SOURCE DATA:

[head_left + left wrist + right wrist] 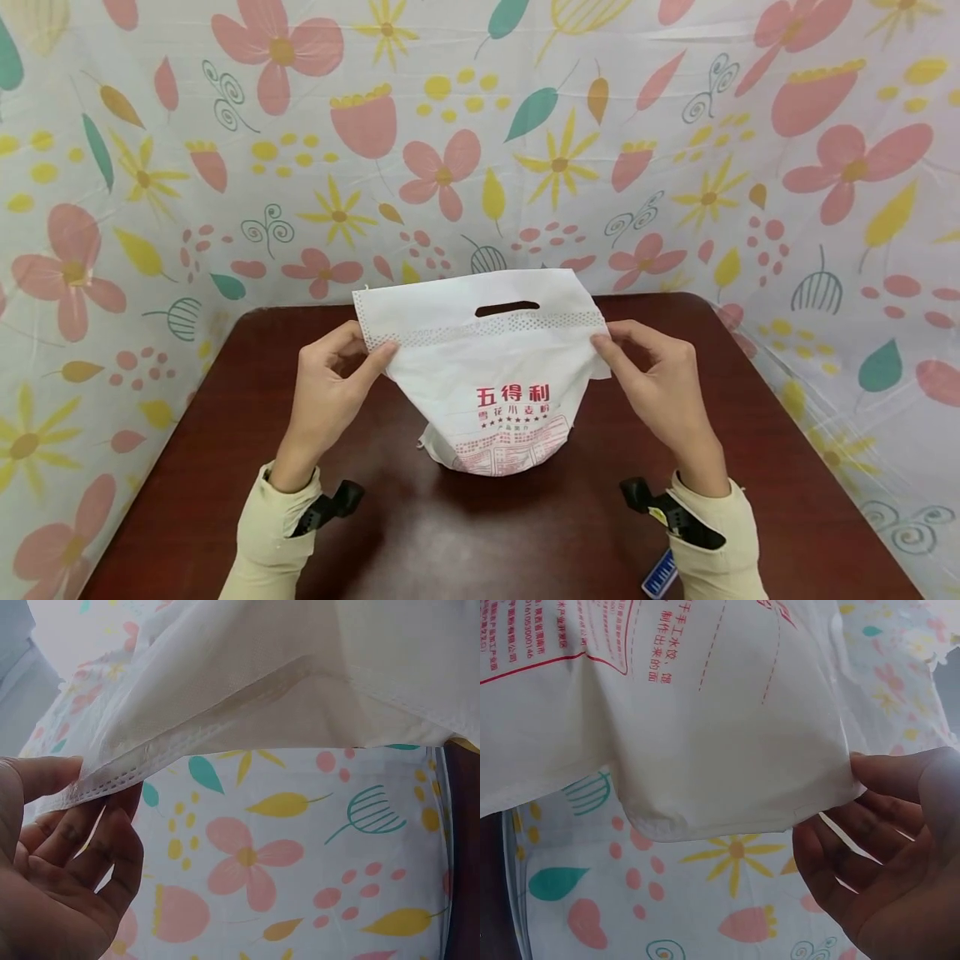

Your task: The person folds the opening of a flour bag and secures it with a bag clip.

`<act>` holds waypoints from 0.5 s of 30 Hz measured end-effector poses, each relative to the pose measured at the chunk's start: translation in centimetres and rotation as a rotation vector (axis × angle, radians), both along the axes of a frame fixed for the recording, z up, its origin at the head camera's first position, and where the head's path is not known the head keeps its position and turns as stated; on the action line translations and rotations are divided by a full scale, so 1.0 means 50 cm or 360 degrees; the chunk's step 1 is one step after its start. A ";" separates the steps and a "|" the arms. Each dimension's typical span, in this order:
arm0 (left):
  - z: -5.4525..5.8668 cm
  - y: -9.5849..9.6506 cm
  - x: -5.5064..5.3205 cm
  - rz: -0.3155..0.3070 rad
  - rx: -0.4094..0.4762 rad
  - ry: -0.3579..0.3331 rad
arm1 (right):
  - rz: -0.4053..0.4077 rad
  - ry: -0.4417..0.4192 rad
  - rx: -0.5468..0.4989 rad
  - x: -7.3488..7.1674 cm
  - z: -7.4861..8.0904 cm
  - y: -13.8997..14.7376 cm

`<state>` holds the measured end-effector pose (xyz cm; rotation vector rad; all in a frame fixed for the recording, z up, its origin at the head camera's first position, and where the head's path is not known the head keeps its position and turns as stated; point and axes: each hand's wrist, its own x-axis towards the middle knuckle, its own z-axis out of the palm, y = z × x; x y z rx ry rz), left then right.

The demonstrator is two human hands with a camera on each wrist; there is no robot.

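Observation:
A white non-woven bag (450, 367) with red printing and a slot handle stands on the dark table, its wide top edge stretched flat between both hands. My left hand (333, 392) pinches the bag's upper left side, thumb in front and fingers behind. In the left wrist view, the left hand (75, 862) holds the perforated seam strip of the bag (247, 667). At the opposite side my right hand (660, 383) pinches the upper right edge. The right wrist view shows the right hand (892, 832) gripping the edge of the bag (727, 750). What the bag contains is hidden.
The glossy reddish-brown table (487, 542) reaches back to a flower-print cloth (487, 167) that hangs behind and along the sides. A small blue-and-white item (660, 573) lies near the right sleeve, partly covered by it.

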<state>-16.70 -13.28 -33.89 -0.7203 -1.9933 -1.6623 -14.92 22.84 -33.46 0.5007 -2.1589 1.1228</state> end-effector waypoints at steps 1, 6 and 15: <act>0.001 -0.001 0.001 -0.0001 -0.0008 -0.0003 | 0.0005 -0.0014 0.0006 0.000 0.002 0.001; 0.007 0.000 0.003 0.0018 -0.0042 0.0025 | 0.0023 -0.0059 0.0028 0.000 0.012 0.005; 0.028 0.016 0.029 0.0200 -0.0090 0.0314 | 0.0034 -0.0120 0.0037 0.007 0.016 0.006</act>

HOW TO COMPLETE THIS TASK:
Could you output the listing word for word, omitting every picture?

SOLUTION FOR THIS PROBLEM:
[head_left + left wrist + right wrist] 

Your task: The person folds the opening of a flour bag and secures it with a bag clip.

`<act>` holds waypoints from 0.5 s of 30 Hz measured end-effector poses, each relative to the pose measured at the chunk's start: translation in centimetres and rotation as a rotation vector (axis × angle, radians), both along the axes of a frame fixed for the recording, z up, its origin at the head camera's first position, and where the head's path is not known the head keeps its position and turns as stated; on the action line translations and rotations are divided by a full scale, so 1.0 means 50 cm or 360 degrees; the chunk's step 1 is one step after its start. A ";" separates the steps and a "|" the arms. Each dimension's typical span, in this order:
arm0 (left):
  - z: -5.4525..5.8668 cm
  - y: -9.5849..9.6506 cm
  - x: -5.5064..5.3205 cm
  - rz: -0.3155..0.3070 rad
  - rx: -0.4094..0.4762 rad
  - ry: -0.3579..0.3331 rad
arm1 (right):
  - rz: -0.4053..0.4077 rad
  - ry: -0.4417..0.4192 rad
  - rx: -0.5468..0.4989 rad
  - x: -7.3488..7.1674 cm
  - z: -7.4861..8.0904 cm
  - y: -13.8997..14.7376 cm

`<state>` holds the measured end-effector pose (xyz cm; rotation vector rad; all in a frame fixed for the recording, z up, its origin at the head camera's first position, and where the head's path is not known the head keeps its position and turns as stated; point and axes: each hand's wrist, its own x-axis towards the middle knuckle, its own z-axis out of the palm, y = z × x; x y z rx ry rz), left then right.

The demonstrator is two human hands with a camera on each wrist; there is no robot.

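Observation:
A white non-woven bag (450, 367) with red printing and a slot handle stands on the dark table, its wide top edge stretched flat between both hands. My left hand (333, 392) pinches the bag's upper left side, thumb in front and fingers behind. In the left wrist view, the left hand (75, 862) holds the perforated seam strip of the bag (247, 667). At the opposite side my right hand (660, 383) pinches the upper right edge. The right wrist view shows the right hand (892, 832) gripping the edge of the bag (727, 750). What the bag contains is hidden.
The glossy reddish-brown table (487, 542) reaches back to a flower-print cloth (487, 167) that hangs behind and along the sides. A small blue-and-white item (660, 573) lies near the right sleeve, partly covered by it.
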
<state>-16.70 -13.28 -33.89 -0.7203 -1.9933 -1.6623 -14.92 22.84 -33.46 0.5007 -2.1589 1.1228</state> end-effector waypoints at steps 1, 6 and 15: <act>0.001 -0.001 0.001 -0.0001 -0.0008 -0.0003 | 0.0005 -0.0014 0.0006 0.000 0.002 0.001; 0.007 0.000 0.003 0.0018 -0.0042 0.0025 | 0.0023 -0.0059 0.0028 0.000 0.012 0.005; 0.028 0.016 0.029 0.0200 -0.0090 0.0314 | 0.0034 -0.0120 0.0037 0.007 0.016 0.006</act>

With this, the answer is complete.